The Wharton School graduate’s 160-square-foot box has a camp stove and a shower made of old boat hulls. It’s one of 11 miniature residences inside a warehouse he leases across the Bay Bridge from the city, where his tenants share communal toilets and a sense of adventure. Legal? No, but he’s eluded code enforcers who rousted what he calls cargotopia from two other sites.
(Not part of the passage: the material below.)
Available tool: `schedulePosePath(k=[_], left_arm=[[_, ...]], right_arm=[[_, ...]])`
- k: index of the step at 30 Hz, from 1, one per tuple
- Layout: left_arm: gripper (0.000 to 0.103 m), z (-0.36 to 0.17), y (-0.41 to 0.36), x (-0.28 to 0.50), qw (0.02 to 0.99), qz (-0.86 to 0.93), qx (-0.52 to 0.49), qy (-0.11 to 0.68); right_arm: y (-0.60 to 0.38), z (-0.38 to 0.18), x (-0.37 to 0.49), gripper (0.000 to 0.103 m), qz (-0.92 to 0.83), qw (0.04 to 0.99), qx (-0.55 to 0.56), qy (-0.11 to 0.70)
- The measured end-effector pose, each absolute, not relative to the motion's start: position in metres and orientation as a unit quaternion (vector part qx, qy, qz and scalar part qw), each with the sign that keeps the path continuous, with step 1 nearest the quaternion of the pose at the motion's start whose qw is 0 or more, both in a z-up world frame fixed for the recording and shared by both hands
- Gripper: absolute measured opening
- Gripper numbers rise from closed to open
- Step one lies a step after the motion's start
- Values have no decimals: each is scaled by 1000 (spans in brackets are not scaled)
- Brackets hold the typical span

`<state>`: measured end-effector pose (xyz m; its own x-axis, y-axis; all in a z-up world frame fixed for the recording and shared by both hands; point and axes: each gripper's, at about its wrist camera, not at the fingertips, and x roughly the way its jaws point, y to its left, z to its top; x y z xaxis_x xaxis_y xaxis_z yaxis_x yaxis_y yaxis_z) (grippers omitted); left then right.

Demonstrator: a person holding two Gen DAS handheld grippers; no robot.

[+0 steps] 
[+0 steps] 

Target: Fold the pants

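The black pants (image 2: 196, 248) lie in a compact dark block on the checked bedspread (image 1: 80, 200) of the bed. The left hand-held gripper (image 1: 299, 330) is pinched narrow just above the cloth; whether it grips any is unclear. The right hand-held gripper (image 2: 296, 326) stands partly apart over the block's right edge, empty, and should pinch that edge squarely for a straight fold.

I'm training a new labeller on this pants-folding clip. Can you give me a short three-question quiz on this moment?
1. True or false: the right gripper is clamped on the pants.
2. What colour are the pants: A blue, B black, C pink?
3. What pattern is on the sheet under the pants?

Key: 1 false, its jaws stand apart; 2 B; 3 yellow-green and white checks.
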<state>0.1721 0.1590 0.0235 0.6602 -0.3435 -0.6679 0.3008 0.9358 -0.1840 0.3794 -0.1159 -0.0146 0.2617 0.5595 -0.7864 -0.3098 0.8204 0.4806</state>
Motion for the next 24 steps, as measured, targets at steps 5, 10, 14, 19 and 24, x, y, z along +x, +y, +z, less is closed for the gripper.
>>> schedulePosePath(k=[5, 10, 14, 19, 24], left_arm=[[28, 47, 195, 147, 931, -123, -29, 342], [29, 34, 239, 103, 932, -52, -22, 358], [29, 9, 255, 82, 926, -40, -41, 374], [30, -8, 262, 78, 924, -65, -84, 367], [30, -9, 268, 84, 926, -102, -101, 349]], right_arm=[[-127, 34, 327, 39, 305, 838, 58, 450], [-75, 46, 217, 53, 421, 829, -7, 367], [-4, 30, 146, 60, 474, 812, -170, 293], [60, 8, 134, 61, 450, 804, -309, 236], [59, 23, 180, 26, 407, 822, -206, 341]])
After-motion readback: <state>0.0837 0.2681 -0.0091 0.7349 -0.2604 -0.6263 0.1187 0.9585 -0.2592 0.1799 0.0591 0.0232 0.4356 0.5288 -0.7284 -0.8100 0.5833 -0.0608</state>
If all goes according to plan, he’ll get a startup out of his response to the most expensive U.S. housing market.

Iseman collects $1,000 a month for each of the 11 structures parked in the 17,000-square-foot warehouse he rents for $9,100. Tenants include a Facebook Inc. engineer, a SolarCity Corp. programmer and a bicycle messenger.

– From last year’s post: The Rent is Too Damn High – San Fran Residents Pay $1,000 a Month to Live in Shipping Containers

Welcome to the new normal, where in bubble communities, $250,000 per year is now a middle class income.

Nothing to see here.

From CBS News:

PALO ALTO (CBS SF) — Palo Alto is seeking housing solutions for residents who are not among the region’s super-rich, but who also earn more than the threshhold to qualify for affordable housing programs.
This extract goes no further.